* Task instructions: Reproduce the listing in full. Omit the pictures.

- - - -

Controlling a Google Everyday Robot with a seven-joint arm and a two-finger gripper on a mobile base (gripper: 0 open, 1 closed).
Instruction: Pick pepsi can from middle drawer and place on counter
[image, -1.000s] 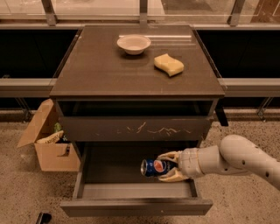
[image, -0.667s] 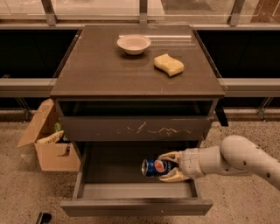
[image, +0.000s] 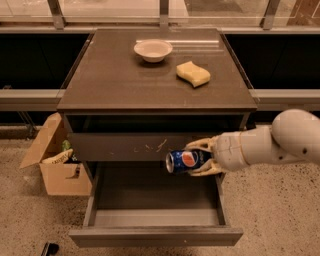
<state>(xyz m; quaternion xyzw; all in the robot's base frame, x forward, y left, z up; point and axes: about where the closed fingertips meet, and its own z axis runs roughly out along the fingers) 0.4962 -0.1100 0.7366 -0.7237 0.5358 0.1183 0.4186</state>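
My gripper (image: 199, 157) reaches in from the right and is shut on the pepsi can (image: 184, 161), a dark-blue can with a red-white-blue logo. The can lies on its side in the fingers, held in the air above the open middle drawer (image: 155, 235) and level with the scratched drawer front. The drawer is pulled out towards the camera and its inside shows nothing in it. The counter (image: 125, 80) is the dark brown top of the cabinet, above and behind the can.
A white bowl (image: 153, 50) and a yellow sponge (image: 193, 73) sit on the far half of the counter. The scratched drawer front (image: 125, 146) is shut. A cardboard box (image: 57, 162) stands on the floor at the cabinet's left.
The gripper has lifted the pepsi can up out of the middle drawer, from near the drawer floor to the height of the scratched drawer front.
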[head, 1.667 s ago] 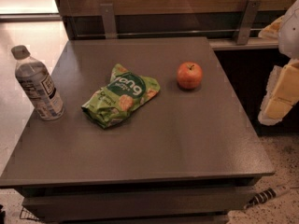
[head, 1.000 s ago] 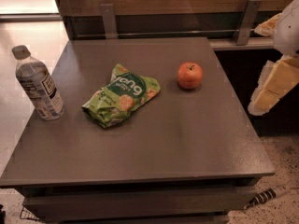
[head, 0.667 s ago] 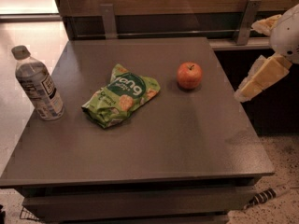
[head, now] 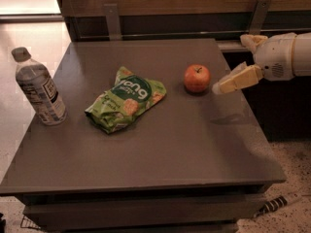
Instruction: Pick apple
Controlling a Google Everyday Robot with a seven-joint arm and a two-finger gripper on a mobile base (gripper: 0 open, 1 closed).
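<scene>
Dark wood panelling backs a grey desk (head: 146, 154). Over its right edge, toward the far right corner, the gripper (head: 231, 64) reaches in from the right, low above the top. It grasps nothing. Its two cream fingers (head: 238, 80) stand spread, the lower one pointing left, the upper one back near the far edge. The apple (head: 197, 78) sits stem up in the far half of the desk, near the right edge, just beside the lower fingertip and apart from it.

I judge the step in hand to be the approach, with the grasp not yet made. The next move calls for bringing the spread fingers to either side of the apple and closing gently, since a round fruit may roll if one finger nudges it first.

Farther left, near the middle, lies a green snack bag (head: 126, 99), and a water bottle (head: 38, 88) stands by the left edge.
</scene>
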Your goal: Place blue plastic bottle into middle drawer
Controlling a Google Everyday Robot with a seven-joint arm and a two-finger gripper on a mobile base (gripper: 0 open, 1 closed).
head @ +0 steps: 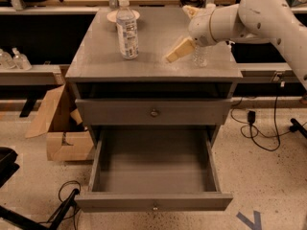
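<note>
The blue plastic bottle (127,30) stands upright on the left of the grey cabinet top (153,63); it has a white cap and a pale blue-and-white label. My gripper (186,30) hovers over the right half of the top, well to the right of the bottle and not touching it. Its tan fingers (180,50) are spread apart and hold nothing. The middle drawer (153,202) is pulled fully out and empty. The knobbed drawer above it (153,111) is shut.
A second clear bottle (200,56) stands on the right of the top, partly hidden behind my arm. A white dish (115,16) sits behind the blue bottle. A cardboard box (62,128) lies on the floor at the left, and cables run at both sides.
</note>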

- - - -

* The completed task:
Controlling a Google Everyday Robot with a seven-joint arm and a two-finger gripper on a mobile base (gripper: 0 open, 1 closed).
Instruction: Pick pepsi can from middle drawer and place on counter
[image, -1.000s] 
[image, -0.667s] 
[image, +0.000s] 
<state>(xyz m; quaternion xyzw; all in the robot's base frame, x forward, y left, z up; point and axes: about where the closed fingertips meet, and its own z axis runs roughly out along the fingers) 0.4962 -0.1100 0.7366 -0.7237 0.5358 0.1183 0.4186</state>
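My gripper (image: 199, 157) reaches in from the right and is shut on the pepsi can (image: 184, 161), a dark-blue can with a red-white-blue logo. The can lies on its side in the fingers, held in the air above the open middle drawer (image: 155, 235) and level with the scratched drawer front. The drawer is pulled out towards the camera and its inside shows nothing in it. The counter (image: 125, 80) is the dark brown top of the cabinet, above and behind the can.
A white bowl (image: 153, 50) and a yellow sponge (image: 193, 73) sit on the far half of the counter. The scratched drawer front (image: 125, 146) is shut. A cardboard box (image: 57, 162) stands on the floor at the cabinet's left.
The gripper has lifted the pepsi can up out of the middle drawer, from near the drawer floor to the height of the scratched drawer front.
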[head, 1.667 s ago] 
[head, 1.000 s ago] 
[head, 0.667 s ago] 
[head, now] 
Instruction: Pick apple
Controlling a Google Everyday Robot with a seven-joint arm and a two-finger gripper on a mobile base (gripper: 0 open, 1 closed).
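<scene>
Dark wood panelling backs a grey desk (head: 146, 154). Over its right edge, toward the far right corner, the gripper (head: 231, 64) reaches in from the right, low above the top. It grasps nothing. Its two cream fingers (head: 238, 80) stand spread, the lower one pointing left, the upper one back near the far edge. The apple (head: 197, 78) sits stem up in the far half of the desk, near the right edge, just beside the lower fingertip and apart from it.

I judge the step in hand to be the approach, with the grasp not yet made. The next move calls for bringing the spread fingers to either side of the apple and closing gently, since a round fruit may roll if one finger nudges it first.

Farther left, near the middle, lies a green snack bag (head: 126, 99), and a water bottle (head: 38, 88) stands by the left edge.
</scene>
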Your goal: Place blue plastic bottle into middle drawer
Controlling a Google Everyday Robot with a seven-joint arm and a two-finger gripper on a mobile base (gripper: 0 open, 1 closed).
head @ +0 steps: 
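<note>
The blue plastic bottle (127,30) stands upright on the left of the grey cabinet top (153,63); it has a white cap and a pale blue-and-white label. My gripper (186,30) hovers over the right half of the top, well to the right of the bottle and not touching it. Its tan fingers (180,50) are spread apart and hold nothing. The middle drawer (153,202) is pulled fully out and empty. The knobbed drawer above it (153,111) is shut.
A second clear bottle (200,56) stands on the right of the top, partly hidden behind my arm. A white dish (115,16) sits behind the blue bottle. A cardboard box (62,128) lies on the floor at the left, and cables run at both sides.
</note>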

The output above is the complete answer.